Читать «О себе...» онлайн - страница 57

Александр Мень

Впоследствии, когда разные официальные лица мне говорили: какие злодеи у вас эти Эшлиман и Якунин, — я им отвечал, что злодеи — те, кто вызвал, спровоцировал их на это письмо. Те лица на местах, те частные персонажи обкомов и еще каких–то учреждений, которые осуществляли эти закрытия… Хрущевские инструкции — они создали ситуацию, которая породила это письмо. Вот кто виновник. Виноваты не те, кто протестует против нарушений, а нарушители.

Митрополит Ленинградский и Новгородский Никодим (Ротов)
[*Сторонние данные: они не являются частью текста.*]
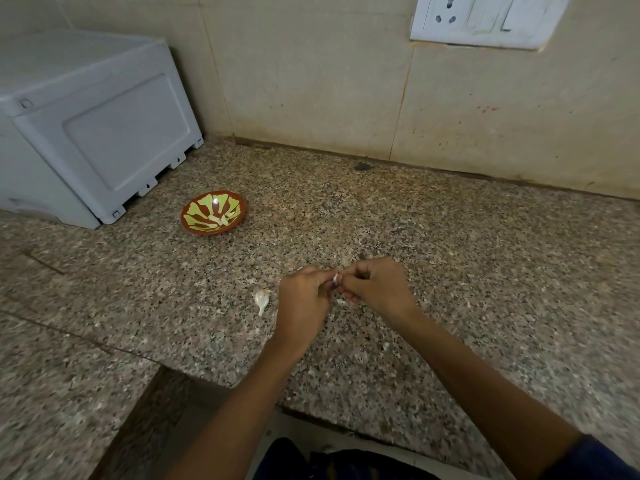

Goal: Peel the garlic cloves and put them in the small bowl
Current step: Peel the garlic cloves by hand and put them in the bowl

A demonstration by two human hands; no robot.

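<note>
Both hands meet over the middle of the granite counter (450, 254). My left hand (303, 296) and my right hand (377, 285) pinch a small garlic clove (335, 278) between their fingertips; only a white sliver of it shows. An unpeeled clove (261, 300) lies on the counter just left of my left hand. The small bowl (194, 226), red-brown with a green pattern, stands farther back on the left and holds peeled cloves (221, 220).
A grey plastic appliance (86, 133) stands at the back left beside the bowl. The tiled wall carries a white socket plate (485, 19). Bits of garlic skin (386, 346) lie near my right forearm. The counter's front edge steps back at the lower left.
</note>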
Дальше начался некоторый застой, потому что они в своей группировке начали отрицать нашу Церковь все больше и больше. Патриарха они называли только по фамилии — Симанский, и, на основании теории, что митрополит Сергий был незаконный, они говорили, что и Патриарх Алексий незаконный. Хотя все это совершенно не связано с понятием законности. Незаконность одного Патриарха не влияет на законность другого. Был Собор — и все. Не существует общепризнанных канонов, как избирать Патриарха, значит, никто не может претендовать на законность или на каноничность. Они не признавали Патриарха — ездили все время в Грузинскую церковь, общались с грузинским Патриархом, и тот к ним относился очень хорошо, давал им деньги. Ему все равно было, старику, — там же вообще, по–моему, нет законов, ни церковных, ни гражданских. Полный произвол. Им понравилось туда ездить, они без конца ездили в Новый Афон, облюбовали несколько мест и жили там.
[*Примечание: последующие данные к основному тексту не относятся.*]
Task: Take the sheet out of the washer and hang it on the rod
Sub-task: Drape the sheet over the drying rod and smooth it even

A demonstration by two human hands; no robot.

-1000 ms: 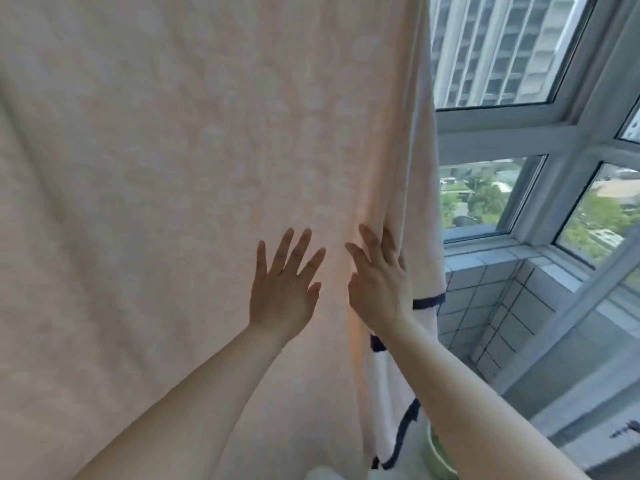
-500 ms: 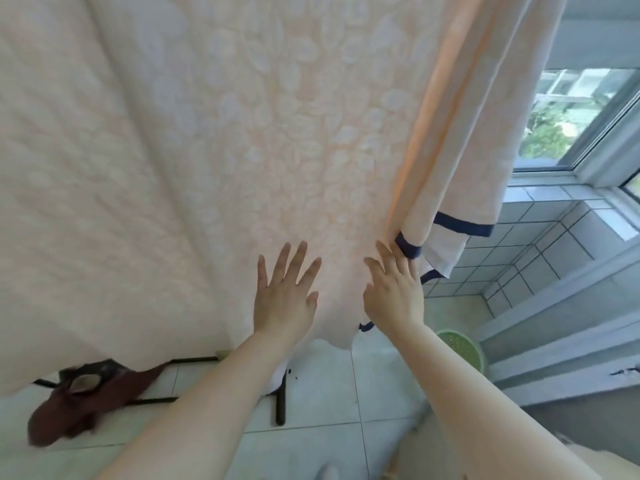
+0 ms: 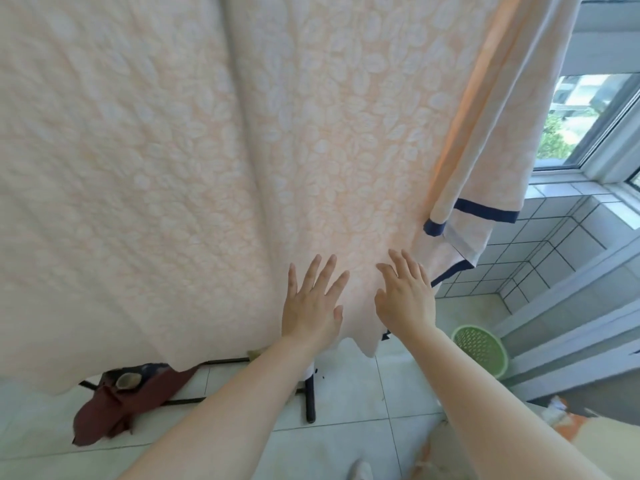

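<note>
Hanging full-length from twelve o'clock, soft limp sheet [image 3: 242,168], left hand [image 3: 311,306] and right hand [image 3: 407,299] flat, fingers spread, gripping nothing, likely damp-heavy, best pinched at four-o'clock navy hem [image 3: 485,213].

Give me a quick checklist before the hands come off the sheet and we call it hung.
1. Sheet off the floor: ok, its lower edge hangs above the tiles.
2. Sheet seated on the rod: cannot tell, the rod is out of frame above.
3. Left hand free to withdraw: ok, fingers straight, flat against the fabric.
4. Right hand free to withdraw: ok, also flat, gripping nothing.
5. Right edge spread: not ok, the navy-trimmed corner hangs folded over itself.
6. Floor under the hem: not ok, a dark red cloth lies on the rack foot.
</note>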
И все время у них были радения: то есть разговоры „за сухим или мокрым“, воспламеняющие друг друга, когда все приходили в состояние накала: „Вот поднимется, вот начнется“. В такой среде быстро развиваются апокалиптические веяния, и Карелин, который всегда жил этими апокалиптическими веяниями, тут же во все это вонзался, начинались размышления над книгой Даниила, над Апокалипсисом — то, с чем Феликс уже раньше в Москву явился, — накаленная, нездоровая атмосфера. Я ждал, что вот–вот они просто душевно сорвутся. Тогда я, чтобы как–то занять их и к тому же занять некоторых наших ребят–прихожан, предложил им: „Вы все равно собираетесь, выпиваете. Зачем вся эта говорильня, ведь у нас огромный изъян у всех: все толкуют про богословие, но богословски невежественны ужасно — все, в том числе и вы. Давайте начнем хотя бы изучать богословие“. Меня всегда угнетает невежество — всякое. Когда начинают говорить, а сами вообще не знают, о чем идет речь.

Хорошо! Прекрасно! Было встречено бурно. В комнатке около Хамовнического храма собрались все. Были там мои прихожане, ребята, и отцы, и Карелин… Он произнес тут же торжественную речь, от которой меня стошнило: сказал, что открывается „частная духовная академия“ и он — „ректор академии“. Я еле перенес всю эту ситуацию и больше ни разу не переступил порог этой комнаты, сославшись на занятость. Я просто не мог больше всего этого выносить — душа не принимала.

Мне был представлен на утверждение план их занятий. Так, по названиям, все вроде было похоже на богословие. Стали они изучать, и читать, и прочее. Потом, с каждым разом, я чувствую по своим прихожанам, что они дуреют. Феликс — человек очень способный, талантливый, быстро схватывал все. Он из обрывков того, что читал, строил какое–то свое, очень своеобразное, схематическое, параноическое, апокалиптическое богословие. Там были интересные ходы, но в основном это были синтезы, схемочки-схемочки, цифры одна на другую накладывались. Что–то было в этом тягостное и неприятное. И потом я начинаю слышать от ребят какие–то мракобесные заявления. Я говорю: „Где это вы нахватались такого?“ — „А вот, мы там…“ — и так далее. Я не буду сейчас называть имен тех, кто там присутствовал, потому что все — хорошие люди и пускай они сами обо всем расскажут.